This challenge has been created based on 2018 Kaggle Christmas challenge.
Rudolph has always believed in working smarter, not harder. And what better way to earn the respect of Comet and Blitzen than showing the initiative to improve Santa's annual route for delivering toys on Christmas Eve?
This year, Rudolph believes he can motivate the overworked Reindeer team by wisely choosing the order in which they visit the houses on Santa's list. The houses in prime cities always leave carrots for the Reindeers alongside the usual cookies and milk. These carrots are just the sustenance the Reindeers need to keep pace. In fact, Rudolph has found that if the Reindeer team doesn't originate from a prime city exactly every 10th step, it takes them 10% longer than it normally would to make their next destination!
Can you help Rudolph solve the Traveling Santa problem subject to his carrot constraint?
His team--and Santa--are counting on you!
The first step is to import the necessary libraries. These are commonly used ones so the experiment is reproducible.
import numpy as np
import pandas as pd
from math import radians, cos, sin, asin, sqrt
import geopandas
import plotly.express as px
The dataset has been extracted from the open source website simplemaps, the top three cities of each country in the world were selected when they had over 200,000 inhabitants.
- city: name of the city
- lat: latitude of the city
- lng: longitude of the city
- country: name of the city's country
- population: estimate of the city's population
- city_id: generated unique ID
- prime_city: cities for which the city_id is a prime number
# read the data
data = pd.read_csv('../data/worldcities.csv')
This section will provide basic information about the data.
The data frame is composed of 369 rows each representing a city and 7 features. The information above shows that we have no missing values which means we won't have to manipulate the data before running the model. However, the prime_city
column is shown as an integer but we want to transform it into a binary column, so it is easier to use later on in the script.
Using mapbox
available in express
we can place each city from our list on a map to see where Santa is supposed to stop:
# plot the cities in data
fig = px.scatter_mapbox(data, lat="lat",
lon="lng",
hover_name="city",
hover_data=["country","prime_city"],
color="city",
zoom=1,
height=500)
fig.update_layout(mapbox_style="carto-positron")
fig.update_layout(margin={"r":0,"t":0,"l":0,"b":0})
fig.show()
We map above shows how uneven the cities are spread across the globe.

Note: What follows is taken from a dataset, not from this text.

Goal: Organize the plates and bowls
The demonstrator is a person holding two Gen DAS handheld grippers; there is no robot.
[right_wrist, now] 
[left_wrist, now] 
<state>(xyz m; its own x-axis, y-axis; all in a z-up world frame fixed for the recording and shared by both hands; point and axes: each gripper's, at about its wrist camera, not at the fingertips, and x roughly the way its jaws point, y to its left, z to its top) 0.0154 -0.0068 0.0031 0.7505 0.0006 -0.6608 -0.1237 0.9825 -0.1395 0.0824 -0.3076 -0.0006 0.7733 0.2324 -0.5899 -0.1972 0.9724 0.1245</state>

We can see dense areas in Europe, Africa, and South America and some more isolated locations in Australia and New Zealand as well as Canada and the United States of America.
In this challenge, we want to optimise the path Santa is going to take to visit all cities on his list. A way to assess the efficiency of a path is to calculate the total distance travelled by Santa and his reindeer. For that, we are going to define a function called distance()
:
distance()
takes two arguments:
df
a data frame with the city_id, city's coordinates and the prime_citypath
a calculated path stored as a list of city IDs
The first step is to define the previous_stop
. Since we are starting our journey from Santa's home in Lapland every path should start there, this means that the first previous_stop will always be path[0]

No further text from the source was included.